For Carter, a neurosurgeon in Sacramento, the gift aligns with her values of caring for people.

“Not having a place to live and helping to remedy that condition is the first step in taking care of a person and is necessary to address one’s overall sense of well-being and state of health,” Carter said. “I believe in caring for people from a holistic point of view and access to these basic needs, like reasonable shelter, is essential to assuring that the unhoused are treated with humanity.”

Established in 2021, the Homeless Advocacy Clinic has had a significant impact in the community. In 2023, students working in the clinic played a critical role in saving unhoused and other low-income people across Sacramento more than $162 million in court fines and fees.

Michael Hunter Schwartz, dean of McGeorge School of Law said he deeply appreciates Buccola and Carter’s generous contributions. “Their support empowers students to grow their lawyering skills while simultaneously making a meaningful impact on our community,” Schwartz said.

The experience also trains students to be effective advocates for their clients. Through the clinic, students learn fundamental lawyering skills while providing barrier-free, holistic, and client-centered legal services to unhoused residents of Sacramento County.

“My internship at the clinic gave me invaluable experience and insight into holistic lawyering—that is, a lawyering approach that doesn’t just look at the client’s legal issues but how their legal issues came to be,” said Maya Alexandria ’25, who worked in the clinic over the summer.

“Thousands of dollars in fines? Those charges accumulated while my client was unhoused and unemployed,” she explained. “The ability to help my clients get back on their feet and break through the vicious cycle makes every second I’m in the clinic meaningful and impactful.”

(L-R) Dr.
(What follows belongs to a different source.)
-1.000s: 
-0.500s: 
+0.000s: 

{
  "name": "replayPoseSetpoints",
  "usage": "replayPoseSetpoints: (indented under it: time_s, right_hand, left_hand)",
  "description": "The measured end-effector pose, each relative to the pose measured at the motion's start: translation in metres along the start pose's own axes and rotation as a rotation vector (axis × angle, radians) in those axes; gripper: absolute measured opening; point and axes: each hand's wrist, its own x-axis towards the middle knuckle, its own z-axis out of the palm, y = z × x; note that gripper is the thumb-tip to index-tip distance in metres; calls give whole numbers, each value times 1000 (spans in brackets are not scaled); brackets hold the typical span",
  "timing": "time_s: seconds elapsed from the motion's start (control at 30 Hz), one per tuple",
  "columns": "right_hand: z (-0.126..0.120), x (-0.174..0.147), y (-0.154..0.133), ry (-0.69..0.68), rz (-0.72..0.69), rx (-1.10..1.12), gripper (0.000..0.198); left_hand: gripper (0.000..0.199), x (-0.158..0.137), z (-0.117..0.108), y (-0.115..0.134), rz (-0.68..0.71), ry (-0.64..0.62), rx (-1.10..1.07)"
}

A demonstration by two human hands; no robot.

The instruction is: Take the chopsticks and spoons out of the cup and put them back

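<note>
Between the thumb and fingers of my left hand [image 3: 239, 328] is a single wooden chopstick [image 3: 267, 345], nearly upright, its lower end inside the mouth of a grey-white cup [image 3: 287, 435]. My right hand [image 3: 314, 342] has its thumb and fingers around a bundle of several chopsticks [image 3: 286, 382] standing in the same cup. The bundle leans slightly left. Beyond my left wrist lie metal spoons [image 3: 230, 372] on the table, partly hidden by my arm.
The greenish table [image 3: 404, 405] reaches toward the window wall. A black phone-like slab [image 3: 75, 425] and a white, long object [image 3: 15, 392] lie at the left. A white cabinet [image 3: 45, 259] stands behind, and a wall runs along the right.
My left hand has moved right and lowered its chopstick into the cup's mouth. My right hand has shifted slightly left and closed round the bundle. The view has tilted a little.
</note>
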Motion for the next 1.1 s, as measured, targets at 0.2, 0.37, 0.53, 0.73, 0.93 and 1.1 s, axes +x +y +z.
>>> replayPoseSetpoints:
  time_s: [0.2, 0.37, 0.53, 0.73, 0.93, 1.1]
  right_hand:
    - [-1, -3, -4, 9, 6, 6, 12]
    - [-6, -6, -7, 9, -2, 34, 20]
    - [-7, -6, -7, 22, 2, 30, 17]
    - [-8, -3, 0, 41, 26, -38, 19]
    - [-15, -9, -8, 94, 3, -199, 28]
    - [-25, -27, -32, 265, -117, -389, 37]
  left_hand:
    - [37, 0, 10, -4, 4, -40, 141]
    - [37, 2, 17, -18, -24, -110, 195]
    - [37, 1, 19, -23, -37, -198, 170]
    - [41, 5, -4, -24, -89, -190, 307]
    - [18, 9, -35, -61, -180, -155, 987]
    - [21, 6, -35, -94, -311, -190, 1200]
Kawanaa Carter, Maya Alexandria '25, Robert A. Buccola ’83 and Dominick Mendoza '26. Law students Alexandria and Mendoza are working in the Homeless Advocacy Clinic this semester.

“The work our students are doing has a tremendous impact,” said President Christopher Callahan. “I am extremely grateful Robert and Kawanaa see the value our clinic provides and are supporting it with this gift. Their generosity will create tremendous opportunities to further its work, which is leading to significant, positive changes in our community.”

Professor Ron Hochbaum, associate clinical professor of law at McGeorge and a national expert on homelessness and poverty law, directs the Homeless Advocacy Clinic.

“This generous gift ensures that McGeorge and its students will be part of the solution by providing critical legal services to remove barriers to housing for some of Sacramento’s most marginalized residents,” Hochbaum said.

McGeorge School of Law’s legal clinics have been providing free services to people in the Sacramento community since 1964. Four of the clinics operate on campus and are collectively known as Community Legal Services. Under the supervision of faculty, students work with clients in the areas of bankruptcy, elder and health law, homeless advocacy and immigration law. Three off-campus clinics give students the opportunity to work in federal courts, prisons and the California State Legislature—the Federal Defender Clinic, the Prisoner Civil Rights Mediation Clinic and the Legislative and Public Policy Clinic.